_The task_.
Nothing but a number should be given: the count of lines in the listing that include "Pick".

·····

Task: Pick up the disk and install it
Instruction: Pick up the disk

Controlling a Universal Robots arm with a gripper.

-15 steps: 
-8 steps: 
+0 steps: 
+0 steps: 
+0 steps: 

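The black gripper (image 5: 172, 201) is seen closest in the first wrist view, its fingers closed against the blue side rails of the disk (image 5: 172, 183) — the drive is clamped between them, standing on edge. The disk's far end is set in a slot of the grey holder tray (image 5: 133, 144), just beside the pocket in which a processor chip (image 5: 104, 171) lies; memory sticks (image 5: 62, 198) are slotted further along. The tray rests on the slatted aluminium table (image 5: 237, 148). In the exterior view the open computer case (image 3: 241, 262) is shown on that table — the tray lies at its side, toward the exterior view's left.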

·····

_Result of this exercise_.
2